ASSIGNED TASK →
Repeat all the lines below exactly, but omit the pictures.
RAW DATA Block Start
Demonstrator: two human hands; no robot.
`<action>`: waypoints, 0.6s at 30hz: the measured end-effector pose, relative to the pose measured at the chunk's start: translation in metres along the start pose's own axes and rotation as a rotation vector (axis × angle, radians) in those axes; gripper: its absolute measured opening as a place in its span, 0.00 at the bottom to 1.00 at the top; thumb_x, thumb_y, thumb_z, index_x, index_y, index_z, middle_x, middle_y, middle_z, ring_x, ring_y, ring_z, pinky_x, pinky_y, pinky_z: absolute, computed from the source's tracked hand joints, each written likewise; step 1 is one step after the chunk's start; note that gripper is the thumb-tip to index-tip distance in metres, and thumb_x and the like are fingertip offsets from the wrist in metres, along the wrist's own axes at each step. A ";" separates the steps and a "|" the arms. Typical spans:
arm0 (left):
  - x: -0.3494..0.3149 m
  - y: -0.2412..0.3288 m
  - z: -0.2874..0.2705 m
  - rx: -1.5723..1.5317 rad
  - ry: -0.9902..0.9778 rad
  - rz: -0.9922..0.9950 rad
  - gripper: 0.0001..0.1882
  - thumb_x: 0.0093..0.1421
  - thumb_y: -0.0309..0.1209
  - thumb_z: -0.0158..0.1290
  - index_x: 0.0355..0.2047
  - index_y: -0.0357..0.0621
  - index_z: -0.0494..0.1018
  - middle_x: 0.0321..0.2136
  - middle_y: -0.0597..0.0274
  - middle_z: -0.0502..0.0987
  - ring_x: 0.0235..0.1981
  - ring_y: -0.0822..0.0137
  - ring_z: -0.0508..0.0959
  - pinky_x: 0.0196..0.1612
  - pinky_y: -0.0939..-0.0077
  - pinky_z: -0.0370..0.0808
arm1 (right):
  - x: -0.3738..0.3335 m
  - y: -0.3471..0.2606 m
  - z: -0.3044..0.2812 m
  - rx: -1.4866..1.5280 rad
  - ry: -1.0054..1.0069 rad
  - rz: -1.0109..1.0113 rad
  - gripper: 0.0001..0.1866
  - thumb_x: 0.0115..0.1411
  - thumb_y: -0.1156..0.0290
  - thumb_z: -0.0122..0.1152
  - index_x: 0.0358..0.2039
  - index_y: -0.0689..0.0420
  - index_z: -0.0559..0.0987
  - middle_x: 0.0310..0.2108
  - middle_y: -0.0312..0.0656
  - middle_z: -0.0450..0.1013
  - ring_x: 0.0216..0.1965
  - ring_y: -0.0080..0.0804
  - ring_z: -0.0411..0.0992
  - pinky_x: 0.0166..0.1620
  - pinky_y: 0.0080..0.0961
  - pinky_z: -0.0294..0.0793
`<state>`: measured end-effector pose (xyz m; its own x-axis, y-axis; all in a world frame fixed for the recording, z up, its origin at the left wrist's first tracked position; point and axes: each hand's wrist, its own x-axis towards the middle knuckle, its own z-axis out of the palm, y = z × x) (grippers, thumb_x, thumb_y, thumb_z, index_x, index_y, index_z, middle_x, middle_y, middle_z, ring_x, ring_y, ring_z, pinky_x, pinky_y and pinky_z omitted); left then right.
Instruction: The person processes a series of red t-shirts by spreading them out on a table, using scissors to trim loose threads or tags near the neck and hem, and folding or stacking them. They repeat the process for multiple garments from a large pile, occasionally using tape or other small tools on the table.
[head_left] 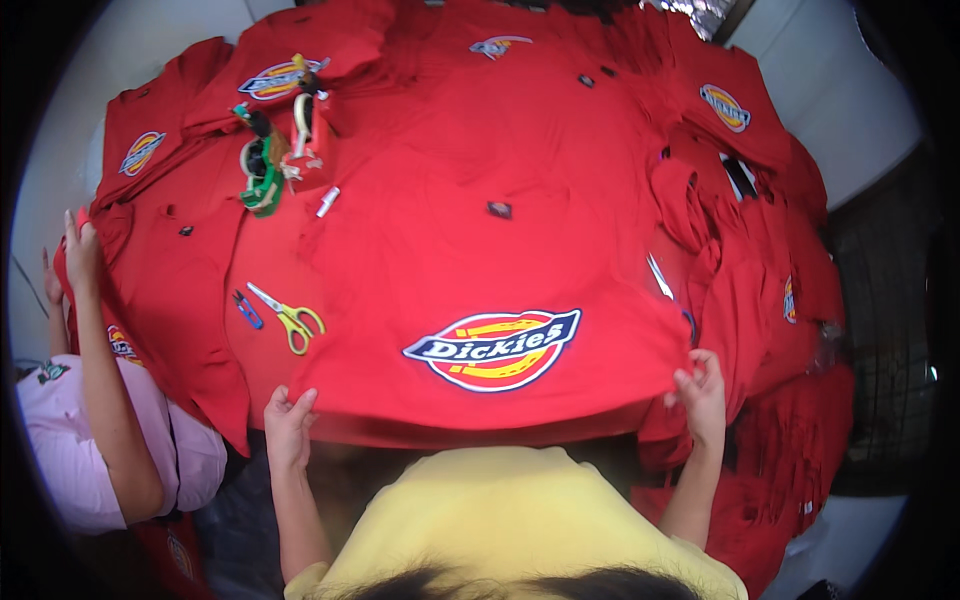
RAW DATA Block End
SOLUTION TO THIS PROBLEM →
Demonstrator: two human hands; no robot.
`<action>`: waypoints, 0.6s at 30hz: the measured end-effector pose, relative to the pose measured at the chunk's start: translation in metres along the start pose's own axes and rotation as a rotation vector (axis × angle, radians) in those axes; gripper: its absolute measured opening as a place in its span, 0.00 at the bottom to 1.00 at the top; thumb_x, thumb_y, thumb_z, index_x, index_y, index_z, middle_x, middle_y, middle_z, ring_x, ring_y, ring_z, pinky_x, pinky_y, pinky_z: absolute, computed from the source's tracked hand joints, each written likewise; step 1 is one step after the chunk's start; note that gripper is the thumb-tip to index-tip distance in metres, and thumb_x and the like are fingertip offsets from the wrist in metres, along the wrist's own axes at each step. A ";" separates the steps and a "|" the arms. Typical spans:
arm0 (left):
  - x: -0.3494..0.3149 m
  - y: -0.2412..0.3288 m
  - z: -0.2874..0.2705 m
  - rx: -1.5723..1.5317 rad
  - ry: -0.9902..0.9778 rad
  - rz: -0.9922..0.9950 rad
  - gripper: 0.0001..0.1882
  - thumb_x: 0.0093..0.1421
  - thumb_y: -0.0309..0.1209
  - thumb_z: -0.0158..0.1290
  - index_x: 0.0355..0.2047
  - index_y: -0.0357..0.0621
  - index_z: -0.0494..0.1018
  - middle_x: 0.0321..0.2136
  - middle_y: -0.0597..0.0274
  - middle_z: -0.0502..0.0987
  - ring_x: 0.0235..0.1981
  - ring_y: -0.0822..0.0137
  - ring_z: -0.0508..0.0959
  - pinky_x: 0.0196..0.1612
  - pinky_y: -0.0939..-0.0077
  - pinky_z: -0.0370..0.0808
arm1 (right):
  - x: -0.3738..0.3335 m
  - y: -0.3471..0.2606 m
  - z: -0.3044..0.2812 m
  - rx: -1.4866..1.5280 rad
  - ry: -1.0054..1.0069 rad
  - rz: -1.0109..1.0113 rad
  - gripper: 0.0001..0.1866
  - thumb_x: 0.0115..0.1411
  - thumb_y: -0.1156..0.0290
  - thumb_z: -0.0122..0.1152
  - index_x: 0.0358..0.2039
  - index_y: -0.0689..0.0420
  - index_z: -0.0559..0.0987
  - middle_x: 0.0310..0.2108
  - middle_y: -0.0312..0.0656
  - middle_z: -0.0450..0.1013
  - ring_x: 0.0216..0.1965
  - ring_y: -0.0080..0.0804
  - ring_z: -0.0411..0.0992
  - pinky_x: 0.0166..0.1620
  - pinky_y: 0.0080..0.0961
  - pinky_z: -0.0294..0.0793
`<state>`: measured end-effector pose (xyz m; its own x-axis, y-axis; all in a world frame fixed for the recording, z up, its origin at the left wrist's first tracked position; point and axes: each hand's wrist, its own x-axis towards the middle knuckle, its own z-axis out of the palm, y = z × x) (grippers, thumb_x, thumb_y, thumb_z, index_x, index_y, index_z, middle_x, middle_y, middle_z, ring_x, ring_y, ring_z, pinky_x, pinky_y and pinky_z omitted); left then right.
Instruction: The person processes a series of red t-shirts by spreading them out on a table, using scissors to trim loose threads or tags near the neck and hem, and folding or stacking them. They repeat the process for multiple garments from a large pile, occasionally using tape or other small tools on the table.
[head_left] 

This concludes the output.